Conversion scripts should normalize data filenames

fjuniorr / flowmapper-ci

Bot for running flowmapper

0 stars 1 forks source link

Conversion scripts should normalize data filenames #4

Closed cmutel closed 11 months ago

cmutel commented 11 months ago

Our pattern is database-version-qualifier, so ElementaryExchanges-3.6.xml should be ecoinvent-3.6-biosphere.json.

We don't have a precise version for simapro-flows.json, so this should be simapro-unknown-biosphere.json.

fjuniorr commented 11 months ago

@cmutel agribalyse-3.1.1-biosphere.json, industry-2.0-biosphere.json and simapro-flows.json all have consistent schemas[^1].

Should I merge them into a single simapro-unknown-biosphere.json?

[^1]: data/database-1.json has a context key instead of categories.

cmutel commented 11 months ago

data/database-1.json has a context key instead of categories

This is an artificial distinction - the source data is actually in CSV, without column labels (...), so I added both the context and categories labels.

Should I merge them into a single simapro-unknown-biosphere.json?

In theory, yes, they should be one unified list. Let's at least try this, but keep the separate files as well. It can be helpful to know the statistics for them individually.

fjuniorr commented 11 months ago

I've created a new make rule for data/simapro-all-biosphere.json[^1] using jq but kept the individual flows.

[^1]: Not sure if data/simapro-unknown-biosphere-all.json would follow the pattern database-version-qualifier more closely.

@cmutel let me know if if you want to store in data-raw the original csv files from simapro and add the munging scripts to the project.

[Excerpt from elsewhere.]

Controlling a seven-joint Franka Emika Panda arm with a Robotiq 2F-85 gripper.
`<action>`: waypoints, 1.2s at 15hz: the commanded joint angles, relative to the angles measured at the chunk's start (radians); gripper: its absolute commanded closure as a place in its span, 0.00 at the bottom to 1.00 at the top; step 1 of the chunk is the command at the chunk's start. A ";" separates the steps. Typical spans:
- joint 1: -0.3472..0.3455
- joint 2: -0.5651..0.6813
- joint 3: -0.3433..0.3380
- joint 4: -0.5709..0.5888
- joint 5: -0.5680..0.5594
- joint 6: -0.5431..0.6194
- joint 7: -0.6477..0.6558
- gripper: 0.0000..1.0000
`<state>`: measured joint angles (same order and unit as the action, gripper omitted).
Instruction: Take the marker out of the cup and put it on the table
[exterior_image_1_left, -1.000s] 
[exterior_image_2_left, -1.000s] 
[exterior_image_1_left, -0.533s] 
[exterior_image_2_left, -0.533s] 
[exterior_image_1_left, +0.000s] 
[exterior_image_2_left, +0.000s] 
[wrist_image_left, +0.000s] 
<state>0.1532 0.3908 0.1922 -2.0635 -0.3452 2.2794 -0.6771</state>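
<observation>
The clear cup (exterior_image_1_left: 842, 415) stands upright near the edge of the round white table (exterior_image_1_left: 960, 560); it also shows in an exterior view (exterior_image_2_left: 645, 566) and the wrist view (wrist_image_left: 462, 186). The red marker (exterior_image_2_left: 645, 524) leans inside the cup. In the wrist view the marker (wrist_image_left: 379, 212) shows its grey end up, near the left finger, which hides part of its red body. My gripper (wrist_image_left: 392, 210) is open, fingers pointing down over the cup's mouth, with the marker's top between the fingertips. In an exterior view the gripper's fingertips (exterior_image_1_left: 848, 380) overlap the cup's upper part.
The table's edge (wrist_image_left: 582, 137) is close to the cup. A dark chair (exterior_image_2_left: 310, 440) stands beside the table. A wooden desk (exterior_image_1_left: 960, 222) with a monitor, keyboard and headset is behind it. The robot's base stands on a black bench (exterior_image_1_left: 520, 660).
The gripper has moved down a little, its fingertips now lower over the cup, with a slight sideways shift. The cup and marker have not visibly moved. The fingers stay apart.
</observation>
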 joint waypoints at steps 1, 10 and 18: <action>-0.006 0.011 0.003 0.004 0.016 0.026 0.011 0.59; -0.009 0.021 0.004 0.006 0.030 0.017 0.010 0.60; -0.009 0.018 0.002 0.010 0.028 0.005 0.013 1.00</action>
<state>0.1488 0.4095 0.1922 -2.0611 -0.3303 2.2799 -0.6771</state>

cmutel commented 11 months ago

Great, thanks!

Yes, I would go with simapro-unknown-biosphere-all.json, but this is not worth changing 😄

let me know if if you want to store in data-raw the original csv

We can't upload the whole CSV files, both for space and confidentiality reasons.

fjuniorr commented 11 months ago

Yes, I would go with simapro-unknown-biosphere-all.json, but this is not worth changing 😄

For sure it is!

We can't upload the whole CSV files, both for space and confidentiality reasons.

Got it.